REQUIRED ACTION
The required output is the lines below from the line containing "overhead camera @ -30" to the line containing "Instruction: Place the", inclusive, retyped exactly. No other lines belong in it.

(Excerpts from a dataset)
========================================================================
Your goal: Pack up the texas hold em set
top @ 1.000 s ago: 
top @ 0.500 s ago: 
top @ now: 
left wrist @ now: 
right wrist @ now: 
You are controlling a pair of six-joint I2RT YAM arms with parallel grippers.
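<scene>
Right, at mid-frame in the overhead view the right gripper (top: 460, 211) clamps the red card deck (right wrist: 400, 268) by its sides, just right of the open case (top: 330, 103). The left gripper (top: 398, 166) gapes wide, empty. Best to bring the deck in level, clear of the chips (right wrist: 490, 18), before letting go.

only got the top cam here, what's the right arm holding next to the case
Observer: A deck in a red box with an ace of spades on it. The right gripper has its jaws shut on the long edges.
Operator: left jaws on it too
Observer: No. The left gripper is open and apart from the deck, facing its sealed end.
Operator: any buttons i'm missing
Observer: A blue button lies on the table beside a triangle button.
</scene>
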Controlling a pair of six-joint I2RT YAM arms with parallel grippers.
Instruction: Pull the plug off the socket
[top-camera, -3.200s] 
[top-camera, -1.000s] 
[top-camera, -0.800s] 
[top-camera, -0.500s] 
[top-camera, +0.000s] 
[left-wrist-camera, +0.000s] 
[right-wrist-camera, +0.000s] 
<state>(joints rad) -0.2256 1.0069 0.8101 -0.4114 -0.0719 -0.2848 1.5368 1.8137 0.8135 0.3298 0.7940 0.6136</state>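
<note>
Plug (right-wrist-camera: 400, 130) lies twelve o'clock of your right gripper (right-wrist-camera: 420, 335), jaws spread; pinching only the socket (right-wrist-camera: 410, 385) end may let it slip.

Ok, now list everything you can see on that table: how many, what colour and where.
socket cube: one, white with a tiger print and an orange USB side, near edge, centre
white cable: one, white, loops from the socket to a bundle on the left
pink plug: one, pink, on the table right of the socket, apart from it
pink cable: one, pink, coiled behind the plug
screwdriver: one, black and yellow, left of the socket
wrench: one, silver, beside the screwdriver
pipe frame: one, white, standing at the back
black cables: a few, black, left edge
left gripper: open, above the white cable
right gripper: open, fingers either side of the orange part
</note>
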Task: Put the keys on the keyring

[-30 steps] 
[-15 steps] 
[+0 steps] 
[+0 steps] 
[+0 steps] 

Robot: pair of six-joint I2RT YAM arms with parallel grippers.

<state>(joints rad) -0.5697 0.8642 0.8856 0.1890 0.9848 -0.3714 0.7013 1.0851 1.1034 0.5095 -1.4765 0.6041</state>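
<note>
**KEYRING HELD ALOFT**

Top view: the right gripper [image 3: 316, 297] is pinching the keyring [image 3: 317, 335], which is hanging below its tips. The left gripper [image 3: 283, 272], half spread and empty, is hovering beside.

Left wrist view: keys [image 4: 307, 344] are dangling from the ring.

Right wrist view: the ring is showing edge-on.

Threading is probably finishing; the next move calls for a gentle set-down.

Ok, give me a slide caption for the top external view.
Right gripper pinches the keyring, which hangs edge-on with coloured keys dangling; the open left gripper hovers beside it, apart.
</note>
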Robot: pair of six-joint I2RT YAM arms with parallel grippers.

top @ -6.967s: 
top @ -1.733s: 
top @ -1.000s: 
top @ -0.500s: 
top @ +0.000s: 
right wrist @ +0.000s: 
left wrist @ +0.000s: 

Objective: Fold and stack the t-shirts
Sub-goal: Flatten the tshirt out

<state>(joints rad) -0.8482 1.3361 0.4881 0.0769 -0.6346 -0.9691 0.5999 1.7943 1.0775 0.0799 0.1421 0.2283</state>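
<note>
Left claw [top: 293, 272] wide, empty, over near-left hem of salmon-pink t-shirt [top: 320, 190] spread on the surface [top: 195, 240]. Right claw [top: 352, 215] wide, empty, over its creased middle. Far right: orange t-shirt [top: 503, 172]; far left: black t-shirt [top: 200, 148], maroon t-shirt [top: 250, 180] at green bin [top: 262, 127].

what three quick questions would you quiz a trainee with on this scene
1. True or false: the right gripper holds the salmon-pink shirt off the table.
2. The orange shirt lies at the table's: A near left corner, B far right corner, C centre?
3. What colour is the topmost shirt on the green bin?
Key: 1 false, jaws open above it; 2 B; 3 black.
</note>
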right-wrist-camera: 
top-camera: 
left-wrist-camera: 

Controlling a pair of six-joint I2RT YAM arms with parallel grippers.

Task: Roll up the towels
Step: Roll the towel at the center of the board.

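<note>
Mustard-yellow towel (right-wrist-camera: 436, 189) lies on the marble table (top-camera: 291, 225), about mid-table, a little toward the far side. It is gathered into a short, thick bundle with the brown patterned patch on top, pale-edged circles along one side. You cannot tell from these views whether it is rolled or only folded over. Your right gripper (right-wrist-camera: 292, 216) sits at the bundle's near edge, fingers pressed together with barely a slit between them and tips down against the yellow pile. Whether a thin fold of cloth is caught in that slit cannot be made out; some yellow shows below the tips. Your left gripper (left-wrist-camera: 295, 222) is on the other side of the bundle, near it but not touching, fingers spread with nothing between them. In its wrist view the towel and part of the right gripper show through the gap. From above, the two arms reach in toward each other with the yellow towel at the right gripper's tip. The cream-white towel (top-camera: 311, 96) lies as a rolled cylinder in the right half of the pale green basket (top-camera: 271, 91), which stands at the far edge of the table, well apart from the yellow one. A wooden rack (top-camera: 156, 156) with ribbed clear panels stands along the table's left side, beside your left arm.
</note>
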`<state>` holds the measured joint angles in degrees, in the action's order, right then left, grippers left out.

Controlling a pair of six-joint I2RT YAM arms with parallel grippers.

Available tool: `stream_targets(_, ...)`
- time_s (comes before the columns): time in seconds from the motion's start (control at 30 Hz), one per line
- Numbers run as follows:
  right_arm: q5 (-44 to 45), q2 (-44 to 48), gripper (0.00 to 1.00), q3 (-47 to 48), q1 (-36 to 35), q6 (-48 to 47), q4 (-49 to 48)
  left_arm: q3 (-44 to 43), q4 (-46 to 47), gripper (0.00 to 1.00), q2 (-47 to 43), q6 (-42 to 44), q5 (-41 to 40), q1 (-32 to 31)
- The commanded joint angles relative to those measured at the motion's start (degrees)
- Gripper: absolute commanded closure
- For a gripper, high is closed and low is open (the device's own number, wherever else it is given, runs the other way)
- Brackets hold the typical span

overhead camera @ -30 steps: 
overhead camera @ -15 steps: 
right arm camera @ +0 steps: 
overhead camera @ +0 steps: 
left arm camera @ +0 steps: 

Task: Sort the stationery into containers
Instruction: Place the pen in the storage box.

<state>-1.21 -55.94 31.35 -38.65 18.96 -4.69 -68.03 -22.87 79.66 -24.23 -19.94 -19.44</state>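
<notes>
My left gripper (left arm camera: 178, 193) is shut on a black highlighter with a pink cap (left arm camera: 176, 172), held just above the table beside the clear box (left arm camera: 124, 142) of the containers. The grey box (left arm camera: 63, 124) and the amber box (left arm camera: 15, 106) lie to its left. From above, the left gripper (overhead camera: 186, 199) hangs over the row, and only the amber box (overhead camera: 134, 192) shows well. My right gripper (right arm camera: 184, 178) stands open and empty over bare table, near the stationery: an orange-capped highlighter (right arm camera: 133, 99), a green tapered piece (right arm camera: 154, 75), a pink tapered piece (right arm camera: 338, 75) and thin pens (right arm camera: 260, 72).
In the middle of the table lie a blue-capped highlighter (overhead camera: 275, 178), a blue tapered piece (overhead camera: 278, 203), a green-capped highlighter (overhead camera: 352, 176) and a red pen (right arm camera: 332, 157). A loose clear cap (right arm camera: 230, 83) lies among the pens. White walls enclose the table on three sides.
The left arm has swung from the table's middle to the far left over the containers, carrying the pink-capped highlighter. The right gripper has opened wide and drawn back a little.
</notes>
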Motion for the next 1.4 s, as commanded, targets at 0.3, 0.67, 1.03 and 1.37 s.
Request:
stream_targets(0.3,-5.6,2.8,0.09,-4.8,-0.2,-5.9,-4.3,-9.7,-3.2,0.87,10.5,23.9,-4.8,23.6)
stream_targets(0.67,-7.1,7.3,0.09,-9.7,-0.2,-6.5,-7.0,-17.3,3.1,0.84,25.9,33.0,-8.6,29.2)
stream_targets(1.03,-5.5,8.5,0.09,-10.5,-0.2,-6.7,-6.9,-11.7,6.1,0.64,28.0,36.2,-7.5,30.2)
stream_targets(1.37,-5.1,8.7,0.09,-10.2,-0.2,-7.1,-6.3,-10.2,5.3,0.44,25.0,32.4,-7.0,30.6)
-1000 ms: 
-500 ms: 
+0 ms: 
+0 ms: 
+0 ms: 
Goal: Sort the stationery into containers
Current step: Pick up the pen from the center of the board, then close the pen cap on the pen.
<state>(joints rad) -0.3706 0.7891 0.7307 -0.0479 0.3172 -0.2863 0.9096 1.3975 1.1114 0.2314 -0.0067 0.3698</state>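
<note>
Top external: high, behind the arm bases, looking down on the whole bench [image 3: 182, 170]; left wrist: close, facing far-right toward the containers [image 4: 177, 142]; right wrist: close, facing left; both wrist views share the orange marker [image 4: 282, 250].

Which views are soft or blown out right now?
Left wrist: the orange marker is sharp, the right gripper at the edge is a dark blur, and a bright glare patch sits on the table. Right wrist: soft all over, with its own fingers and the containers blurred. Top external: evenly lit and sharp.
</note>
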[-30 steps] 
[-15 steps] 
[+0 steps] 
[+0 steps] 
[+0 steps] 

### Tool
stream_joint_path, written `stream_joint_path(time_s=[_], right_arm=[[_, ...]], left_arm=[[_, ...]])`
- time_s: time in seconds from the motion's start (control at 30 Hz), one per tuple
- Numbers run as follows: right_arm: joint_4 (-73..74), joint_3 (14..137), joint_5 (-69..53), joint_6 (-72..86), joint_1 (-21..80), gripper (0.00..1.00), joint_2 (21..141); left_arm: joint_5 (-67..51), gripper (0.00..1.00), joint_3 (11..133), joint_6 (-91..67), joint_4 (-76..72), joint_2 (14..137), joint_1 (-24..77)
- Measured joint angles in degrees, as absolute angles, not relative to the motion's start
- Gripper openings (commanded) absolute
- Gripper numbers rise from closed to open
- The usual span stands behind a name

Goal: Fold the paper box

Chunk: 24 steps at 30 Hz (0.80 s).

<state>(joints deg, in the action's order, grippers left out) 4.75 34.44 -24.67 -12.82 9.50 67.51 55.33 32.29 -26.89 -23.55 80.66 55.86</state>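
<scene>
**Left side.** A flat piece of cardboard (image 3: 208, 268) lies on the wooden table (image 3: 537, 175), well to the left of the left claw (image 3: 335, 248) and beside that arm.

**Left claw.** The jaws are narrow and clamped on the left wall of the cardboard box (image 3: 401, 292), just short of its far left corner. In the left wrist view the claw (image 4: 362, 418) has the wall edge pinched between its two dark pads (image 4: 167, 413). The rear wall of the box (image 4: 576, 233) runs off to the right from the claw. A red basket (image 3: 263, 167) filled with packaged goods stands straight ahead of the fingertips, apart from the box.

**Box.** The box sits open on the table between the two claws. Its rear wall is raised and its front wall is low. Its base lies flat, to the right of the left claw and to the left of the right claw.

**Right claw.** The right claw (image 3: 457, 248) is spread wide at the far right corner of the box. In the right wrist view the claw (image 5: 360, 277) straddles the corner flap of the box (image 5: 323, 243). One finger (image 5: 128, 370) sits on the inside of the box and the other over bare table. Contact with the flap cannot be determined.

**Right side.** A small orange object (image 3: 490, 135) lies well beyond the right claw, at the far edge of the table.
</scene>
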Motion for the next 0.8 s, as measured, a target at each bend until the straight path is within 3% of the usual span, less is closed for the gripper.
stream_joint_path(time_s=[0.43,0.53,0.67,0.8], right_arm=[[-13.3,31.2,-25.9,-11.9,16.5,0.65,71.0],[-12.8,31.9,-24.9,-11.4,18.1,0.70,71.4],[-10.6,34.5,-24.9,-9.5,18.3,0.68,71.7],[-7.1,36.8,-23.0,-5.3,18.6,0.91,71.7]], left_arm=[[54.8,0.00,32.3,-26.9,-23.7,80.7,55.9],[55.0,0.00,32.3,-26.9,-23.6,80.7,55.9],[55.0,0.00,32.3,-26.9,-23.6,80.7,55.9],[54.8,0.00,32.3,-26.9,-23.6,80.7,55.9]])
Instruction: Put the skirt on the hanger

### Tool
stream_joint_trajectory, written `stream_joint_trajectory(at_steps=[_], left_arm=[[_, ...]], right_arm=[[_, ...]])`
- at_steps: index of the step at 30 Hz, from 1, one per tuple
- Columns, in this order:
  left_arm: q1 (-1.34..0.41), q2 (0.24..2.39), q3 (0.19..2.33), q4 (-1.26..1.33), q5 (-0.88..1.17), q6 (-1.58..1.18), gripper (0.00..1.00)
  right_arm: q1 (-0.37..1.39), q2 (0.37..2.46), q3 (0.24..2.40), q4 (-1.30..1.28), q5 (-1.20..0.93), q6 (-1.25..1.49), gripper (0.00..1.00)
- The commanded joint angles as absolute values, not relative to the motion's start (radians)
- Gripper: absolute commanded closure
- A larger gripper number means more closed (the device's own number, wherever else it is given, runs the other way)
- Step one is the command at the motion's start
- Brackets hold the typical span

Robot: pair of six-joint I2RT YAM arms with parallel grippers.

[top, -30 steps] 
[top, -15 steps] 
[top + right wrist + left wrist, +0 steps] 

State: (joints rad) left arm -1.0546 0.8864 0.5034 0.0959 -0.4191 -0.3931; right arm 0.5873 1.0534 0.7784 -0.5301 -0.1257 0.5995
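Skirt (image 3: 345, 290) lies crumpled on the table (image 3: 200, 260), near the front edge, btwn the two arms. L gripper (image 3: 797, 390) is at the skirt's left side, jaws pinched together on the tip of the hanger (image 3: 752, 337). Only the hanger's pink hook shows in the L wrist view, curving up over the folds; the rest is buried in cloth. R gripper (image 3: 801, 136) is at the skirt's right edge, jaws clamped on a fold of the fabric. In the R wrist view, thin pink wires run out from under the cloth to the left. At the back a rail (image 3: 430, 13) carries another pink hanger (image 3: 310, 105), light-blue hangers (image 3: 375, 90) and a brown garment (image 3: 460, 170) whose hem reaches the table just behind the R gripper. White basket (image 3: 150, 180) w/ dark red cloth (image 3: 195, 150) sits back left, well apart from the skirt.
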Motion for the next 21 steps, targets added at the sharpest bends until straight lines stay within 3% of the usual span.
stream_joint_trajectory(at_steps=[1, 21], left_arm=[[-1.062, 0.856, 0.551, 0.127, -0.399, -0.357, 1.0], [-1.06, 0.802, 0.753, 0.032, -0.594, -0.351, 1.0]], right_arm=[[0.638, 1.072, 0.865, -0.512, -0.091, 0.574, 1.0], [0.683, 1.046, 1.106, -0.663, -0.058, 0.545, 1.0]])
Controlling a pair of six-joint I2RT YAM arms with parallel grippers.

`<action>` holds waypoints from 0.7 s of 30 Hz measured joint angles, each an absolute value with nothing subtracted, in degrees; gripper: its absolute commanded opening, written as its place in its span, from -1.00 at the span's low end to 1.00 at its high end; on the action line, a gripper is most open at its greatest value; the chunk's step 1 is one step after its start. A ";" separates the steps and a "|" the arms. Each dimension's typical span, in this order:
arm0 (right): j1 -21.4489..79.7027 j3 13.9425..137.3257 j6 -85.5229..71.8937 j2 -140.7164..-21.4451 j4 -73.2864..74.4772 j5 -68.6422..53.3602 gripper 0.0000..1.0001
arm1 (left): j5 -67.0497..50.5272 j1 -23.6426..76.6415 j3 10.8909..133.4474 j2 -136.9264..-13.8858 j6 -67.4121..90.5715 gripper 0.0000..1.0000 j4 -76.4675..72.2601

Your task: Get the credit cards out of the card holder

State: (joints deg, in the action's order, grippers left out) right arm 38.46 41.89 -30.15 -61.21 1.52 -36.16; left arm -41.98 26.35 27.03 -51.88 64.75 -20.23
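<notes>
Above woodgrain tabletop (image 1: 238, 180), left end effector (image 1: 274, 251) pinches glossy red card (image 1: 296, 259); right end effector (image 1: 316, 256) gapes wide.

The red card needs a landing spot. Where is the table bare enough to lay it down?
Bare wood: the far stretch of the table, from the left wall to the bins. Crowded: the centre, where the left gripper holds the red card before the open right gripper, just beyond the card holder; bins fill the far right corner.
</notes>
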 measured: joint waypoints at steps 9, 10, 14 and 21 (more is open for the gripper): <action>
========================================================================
ANSWER FOR THE TASK
overhead camera @ -30 steps: 
overhead camera @ -15 steps: 
right arm camera @ +0 steps: 
overhead camera @ +0 steps: 
left arm camera @ +0 steps: 

Task: Sort the stationery into containers
Instruction: Place the pen in the storage box.

The complete answer has been given.